家を建てるとき、重視したいのが「省エネ性能」。環境に優しく、家計にもやさしい省エネ住宅は、今やスタンダードになりつつあります。中でも注目されているのが「HEAT20」という断熱基準です。この記事では、省エネ基準の基本からHEAT20の特徴、他の基準との違いまでを解説します。
HEAT20とは?
HEAT20は、「20年先を見据えた日本の高断熱住宅研究会」の略称です。研究者や住宅・建材メーカーの有志によって2009年に発足し、2020年に一般社団法人となりました。 HEAT20では、日本を8つの地域に区分し、それぞれの気候に適した断熱性能(UA値)の目安をグレード別に定めています。他の省エネ基準に比べてより厳しい数値設定が特徴です。
HEAT20の目的
◼️地球温暖化・エネルギー問題に対応した住まいの提案
◼️健康で快適な暮らしを実現するための技術開発と普及
◼️断熱を中心とした住宅性能の評価と啓発
3つの基本要素
HEAT20は、以下3つの要素のバランスが取れた住まいを理想としています。
1.建築的要素:断熱、遮熱、通風、日射取得など
2.設備的要素:空調や換気などの高効率な設備
3.創エネ的要素:太陽光発電などによるエネルギー創出
なぜHEAT20が注目されているのか?
脱炭素化への取り組み
日本は2050年のカーボンニュートラル達成を目指しています。住宅からのCO₂排出量削減はその中でも重要な課題。断熱性能の向上は、省エネ住宅実現のカギとなります。
海外との比較
たとえば、日本の「H28省エネ基準」による地域5~8のUA値は0.87。一方、アメリカは0.43、ドイツは0.40といった水準です。日本の断熱性能は国際的に見るとまだ低く、今後の改善が求められています。
断熱性能とは?
住宅における「断熱」とは、屋根・壁・窓などを通じて熱の出入りを抑えること。外の暑さや寒さの影響を減らし、エネルギー効率を高める役割を果たします。
外皮性能とUA値
◼️外皮性能:屋根・壁・窓・床など建物の外と中を隔てる部分の断熱力
◼️UA値(W/㎡・K):外皮から逃げる熱の量を示す数値。
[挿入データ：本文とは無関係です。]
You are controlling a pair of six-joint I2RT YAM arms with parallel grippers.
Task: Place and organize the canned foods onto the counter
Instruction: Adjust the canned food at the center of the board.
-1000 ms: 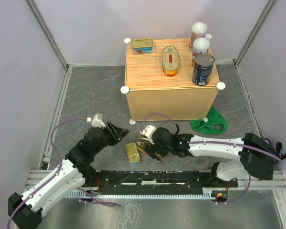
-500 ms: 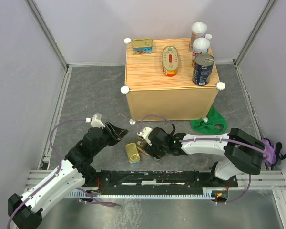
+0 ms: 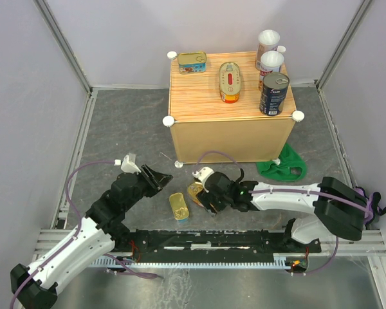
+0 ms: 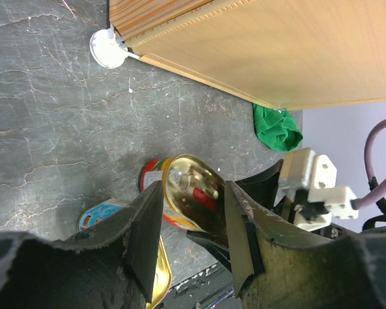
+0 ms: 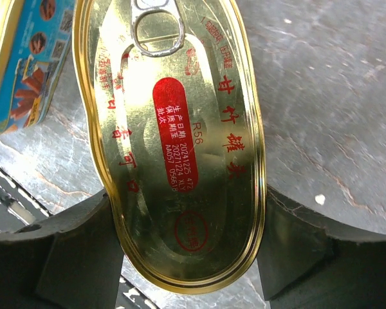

小さいほど断熱性能が高い
HEAT20の「地域区分」と「グレード」
地域区分(全8区分)
日本全国を気候条件に応じて8つの地域に分類し、それぞれに最適なUA値を設定しています。
地域区分
主な地域
1地域
佐呂間町など
2地域
札幌市・旭川市など
3地域
盛岡市・青森市など
4地域
秋田市・山形市など
5地域
つくば市・仙台市など
6地域
東京・大阪など
7地域
鹿児島市・高知市など
8地域
沖縄
グレード(G1・G2・G3)
冬の室内体感温度をもとに評価されます。
◼️G1:1・2地域で概ね13℃、3~7地域で概ね10℃を下回らない
◼️G2:1・2地域で概ね15℃、3~7地域で概ね13℃を下回らない
◼️G3:全地域で概ね15℃を下回らない(2019年に新設)
HEAT20住宅のメリット
快適性の向上:暖房していない部屋やトイレなども冷えにくく、家中どこでも温度差が少ない快適な暮らしを実現します。
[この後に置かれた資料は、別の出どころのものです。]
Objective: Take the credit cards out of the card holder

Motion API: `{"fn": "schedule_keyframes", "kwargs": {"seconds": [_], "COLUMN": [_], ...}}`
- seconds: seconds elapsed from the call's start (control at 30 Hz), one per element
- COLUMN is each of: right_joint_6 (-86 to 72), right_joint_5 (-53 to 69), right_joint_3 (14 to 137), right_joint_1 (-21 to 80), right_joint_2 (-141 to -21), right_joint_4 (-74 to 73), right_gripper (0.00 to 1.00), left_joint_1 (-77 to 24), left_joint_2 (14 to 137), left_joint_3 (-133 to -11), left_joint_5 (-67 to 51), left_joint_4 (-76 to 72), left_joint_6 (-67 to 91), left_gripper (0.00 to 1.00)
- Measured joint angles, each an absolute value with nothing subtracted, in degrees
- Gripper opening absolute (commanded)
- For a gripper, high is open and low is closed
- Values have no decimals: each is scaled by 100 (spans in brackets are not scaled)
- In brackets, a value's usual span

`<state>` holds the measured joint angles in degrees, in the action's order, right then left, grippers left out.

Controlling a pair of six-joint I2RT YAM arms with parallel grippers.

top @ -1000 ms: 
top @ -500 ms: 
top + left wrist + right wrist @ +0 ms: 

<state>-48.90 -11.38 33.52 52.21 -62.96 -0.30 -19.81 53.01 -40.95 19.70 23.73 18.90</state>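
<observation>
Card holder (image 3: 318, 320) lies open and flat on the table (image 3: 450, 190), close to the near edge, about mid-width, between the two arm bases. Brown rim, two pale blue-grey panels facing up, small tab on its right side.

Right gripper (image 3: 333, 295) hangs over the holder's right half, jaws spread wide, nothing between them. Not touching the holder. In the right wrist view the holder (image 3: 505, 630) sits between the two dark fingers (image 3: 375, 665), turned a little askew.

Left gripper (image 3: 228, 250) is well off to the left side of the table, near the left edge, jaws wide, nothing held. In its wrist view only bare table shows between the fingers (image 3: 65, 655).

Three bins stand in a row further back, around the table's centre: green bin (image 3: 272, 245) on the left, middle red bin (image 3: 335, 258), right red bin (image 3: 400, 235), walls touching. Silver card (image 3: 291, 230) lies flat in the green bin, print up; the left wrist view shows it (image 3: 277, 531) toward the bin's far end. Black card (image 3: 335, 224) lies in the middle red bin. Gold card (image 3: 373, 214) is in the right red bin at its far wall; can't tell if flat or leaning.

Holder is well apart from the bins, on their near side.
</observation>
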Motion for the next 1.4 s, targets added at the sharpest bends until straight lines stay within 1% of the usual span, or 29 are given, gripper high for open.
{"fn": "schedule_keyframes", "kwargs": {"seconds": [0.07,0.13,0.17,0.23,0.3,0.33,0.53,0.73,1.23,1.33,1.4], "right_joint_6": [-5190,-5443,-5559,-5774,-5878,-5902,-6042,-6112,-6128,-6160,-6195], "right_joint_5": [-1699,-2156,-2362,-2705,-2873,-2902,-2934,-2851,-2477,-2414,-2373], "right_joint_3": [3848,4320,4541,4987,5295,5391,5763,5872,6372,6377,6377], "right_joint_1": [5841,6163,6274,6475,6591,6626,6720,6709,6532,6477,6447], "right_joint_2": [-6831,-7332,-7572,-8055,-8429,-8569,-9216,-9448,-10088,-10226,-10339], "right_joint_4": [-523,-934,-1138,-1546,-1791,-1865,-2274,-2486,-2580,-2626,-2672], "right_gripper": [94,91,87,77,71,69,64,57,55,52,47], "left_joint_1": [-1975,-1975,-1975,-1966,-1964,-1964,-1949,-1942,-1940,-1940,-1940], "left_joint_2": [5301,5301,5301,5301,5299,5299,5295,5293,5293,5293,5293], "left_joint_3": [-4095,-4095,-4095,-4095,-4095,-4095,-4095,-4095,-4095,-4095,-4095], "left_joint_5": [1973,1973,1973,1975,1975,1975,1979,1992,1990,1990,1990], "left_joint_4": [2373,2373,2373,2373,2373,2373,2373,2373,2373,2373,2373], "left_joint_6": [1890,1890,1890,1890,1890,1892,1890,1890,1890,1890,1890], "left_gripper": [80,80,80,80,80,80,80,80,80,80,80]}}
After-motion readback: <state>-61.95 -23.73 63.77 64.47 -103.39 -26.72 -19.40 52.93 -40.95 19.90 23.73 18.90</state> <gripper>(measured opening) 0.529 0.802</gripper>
健康への配慮:結露やカビを抑えることで、アレルギーや喘息などの健康リスクを軽減。ヒートショック予防にもつながります。
光熱費の節約:冷暖房効率が良いため、光熱費を年間数万円単位で削減できることもあります。
他の断熱基準との違い
ZEH(ゼッチ)
◼️定義:使うエネルギーと作るエネルギーがほぼ同じ「ゼロエネルギー住宅」
◼️評価基準:
1.UA値:0.4~0.6以下
2.一次エネルギー消費量:20%以上削減
3.創エネ設備の導入
H28省エネ基準
◼️現行の最低基準として、外皮性能と一次エネルギー消費量の2点で評価
◼️2016年に改正され、住宅性能の底上げを目指している
UA値の比較(参考表)
基準
UA値の目安(地域によって変動)
HEAT20 G1~G3で最も厳しい水準
ZEH 0.4~0.6
H28基準
約0.87(地域5~8の場合)
まとめ
省エネ住宅を検討するとき、基準や用語の違いに迷う方も多いはず。中でもHEAT20は、断熱性能に特化した厳しい基準で、快適性・健康面・経済性のバランスに優れた住宅を実現できます。
これから家づくりを検討される方にとって、快適で安心できる住まいをつくるためのヒントとなれば幸いです。